(ASSIGNED TASK)
Output the whole listing exactly, with no pictures.

*** GIVEN MATERIAL ***

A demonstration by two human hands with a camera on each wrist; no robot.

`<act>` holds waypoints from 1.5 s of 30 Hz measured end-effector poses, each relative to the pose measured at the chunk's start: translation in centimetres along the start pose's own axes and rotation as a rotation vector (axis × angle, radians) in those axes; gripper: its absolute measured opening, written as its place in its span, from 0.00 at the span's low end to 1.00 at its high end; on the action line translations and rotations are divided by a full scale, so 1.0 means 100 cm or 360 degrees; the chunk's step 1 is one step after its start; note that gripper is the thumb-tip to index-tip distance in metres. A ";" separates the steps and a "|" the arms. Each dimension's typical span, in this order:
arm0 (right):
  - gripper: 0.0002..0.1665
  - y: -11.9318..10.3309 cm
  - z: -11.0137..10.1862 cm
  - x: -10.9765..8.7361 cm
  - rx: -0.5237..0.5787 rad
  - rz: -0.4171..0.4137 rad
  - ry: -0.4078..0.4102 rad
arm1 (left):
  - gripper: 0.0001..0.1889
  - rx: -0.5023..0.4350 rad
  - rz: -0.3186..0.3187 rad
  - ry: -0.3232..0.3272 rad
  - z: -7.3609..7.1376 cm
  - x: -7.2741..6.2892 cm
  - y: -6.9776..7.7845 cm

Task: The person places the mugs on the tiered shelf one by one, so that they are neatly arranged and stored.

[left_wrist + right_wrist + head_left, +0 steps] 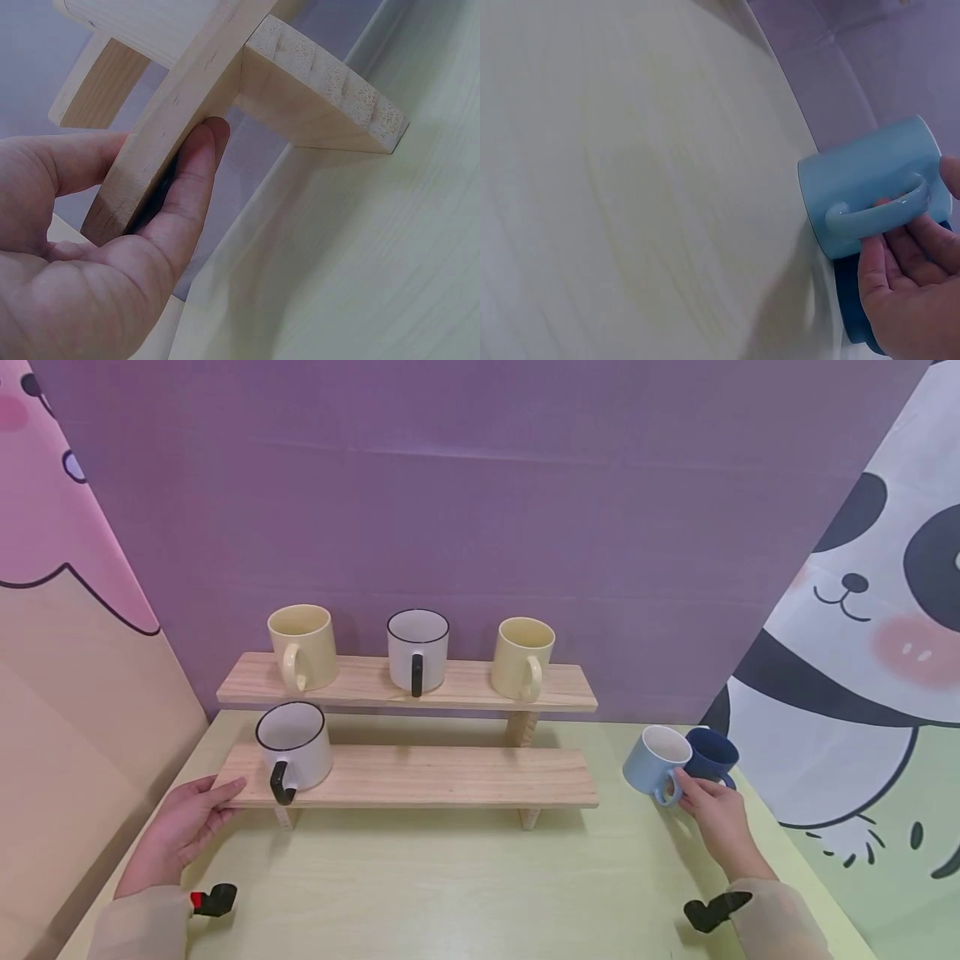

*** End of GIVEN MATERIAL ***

(EXERCISE ANSWER)
A demonstration by two human hands with a camera on each wrist; no robot.

`<act>` holds waypoints from 1.5 s of 30 Hz measured end-effector poses, each relative to the pose measured at the chunk's start: translation in centimetres along the start pose's own axes and rotation as a rotation vector (axis × angle, radians) in those axes; gripper: its absolute measured opening, written as its place in its span, from 0.00 at the span's low end to 1.00 at its high end; on the action line translations and rotations are divided by a full scale, so 1.0 means 100 cm or 360 degrees; the chunk's step 1 is one step after its start; note that gripper is the thumb-tip to index-tip distance in metres. A ";" separates the steps and a "|" the arms. Each dimension's typical span, in this order:
arm0 (right):
  - gripper: 0.0002..0.1665
  - y: -11.9318..10.3309 cm
  - z: -11.0137..10.1862 cm
  - x: -10.9765..8.7361 cm
  - rx: -0.5237..0.5787 rad
  - rz: -0.4171..0.4137 rad
  - ry: -0.4078..0.4102 rad
arm1 (left):
  - gripper: 0.0001..0.1889
  - rx: -0.5023..0.4350 rad
  - rz: -0.3186..0.3187 rad
  - ry: -0.3232..0.3272 rad
  - z: -7.3609..7.1376 cm
  - x: -7.2741..6.2892 cm
  - y: -6.9776..7.7845 cm

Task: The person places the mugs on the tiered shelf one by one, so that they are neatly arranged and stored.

[left_wrist + right_wrist + head_left, +0 steps] 

What appears above is the full answer.